Dataset content:
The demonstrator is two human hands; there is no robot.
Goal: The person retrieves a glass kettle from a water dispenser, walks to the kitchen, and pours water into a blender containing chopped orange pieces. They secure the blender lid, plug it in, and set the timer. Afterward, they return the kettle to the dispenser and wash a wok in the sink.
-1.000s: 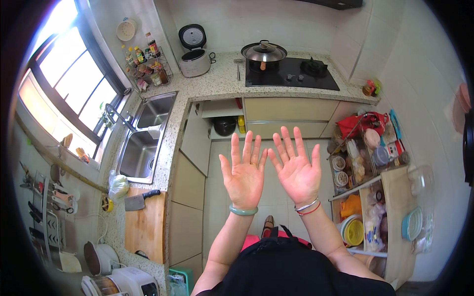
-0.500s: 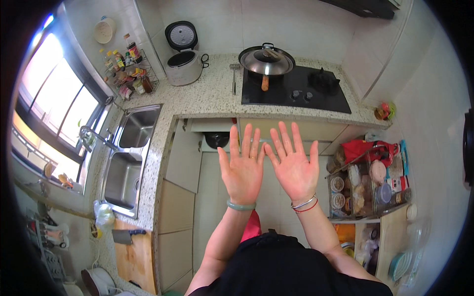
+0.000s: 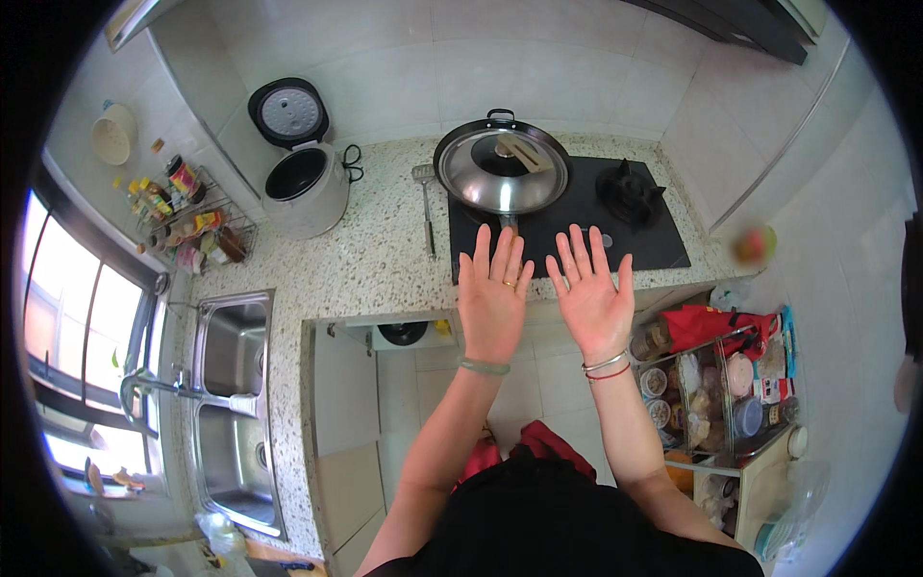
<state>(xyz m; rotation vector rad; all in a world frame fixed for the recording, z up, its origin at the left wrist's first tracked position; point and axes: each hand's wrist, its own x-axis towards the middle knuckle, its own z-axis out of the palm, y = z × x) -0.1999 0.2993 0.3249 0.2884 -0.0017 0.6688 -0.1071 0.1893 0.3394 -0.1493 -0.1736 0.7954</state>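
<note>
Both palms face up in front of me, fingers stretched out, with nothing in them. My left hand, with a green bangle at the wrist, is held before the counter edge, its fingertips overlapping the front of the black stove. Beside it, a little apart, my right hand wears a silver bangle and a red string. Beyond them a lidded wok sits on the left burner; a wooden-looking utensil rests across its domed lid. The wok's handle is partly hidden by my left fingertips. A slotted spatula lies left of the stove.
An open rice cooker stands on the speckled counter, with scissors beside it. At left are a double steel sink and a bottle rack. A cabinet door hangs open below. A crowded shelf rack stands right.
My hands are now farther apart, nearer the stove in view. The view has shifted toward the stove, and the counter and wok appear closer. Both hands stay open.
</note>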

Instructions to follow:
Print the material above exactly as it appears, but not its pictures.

Result of this exercise:
The demonstrator is two human hands; there is no robot.
Goal: The person retrieves a glass kettle from a water dispenser, walks to the kitchen, and pours water into a blender containing chopped orange pieces. They secure the blender lid, plug it in, and set the timer. Afterward, they return the kettle to the dispenser and wash a wok in the sink.
-1.000s: 
-0.500s: 
+0.000s: 
<state>(xyz m; rotation vector rad; all in a world frame fixed for the recording, z up, its origin at the left wrist's first tracked position; point and axes: each hand's wrist, its own x-axis towards the middle knuckle, its own z-axis out of the palm, y = z × x) -0.1999 0.2993 0.3249 0.2884 -0.0017 0.6688 -0.1071 0.1893 0.3394 -0.1493 -0.1736 0.7954</state>
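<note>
Both palms face up in front of me, fingers stretched out, with nothing in them. My left hand, with a green bangle at the wrist, is held before the counter edge, its fingertips overlapping the front of the black stove. Beside it, a little apart, my right hand wears a silver bangle and a red string. Beyond them a lidded wok sits on the left burner; a wooden-looking utensil rests across its domed lid. The wok's handle is partly hidden by my left fingertips. A slotted spatula lies left of the stove.
An open rice cooker stands on the speckled counter, with scissors beside it. At left are a double steel sink and a bottle rack. A cabinet door hangs open below. A crowded shelf rack stands right.
My hands are now farther apart, nearer the stove in view. The view has shifted toward the stove, and the counter and wok appear closer. Both hands stay open.
</note>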

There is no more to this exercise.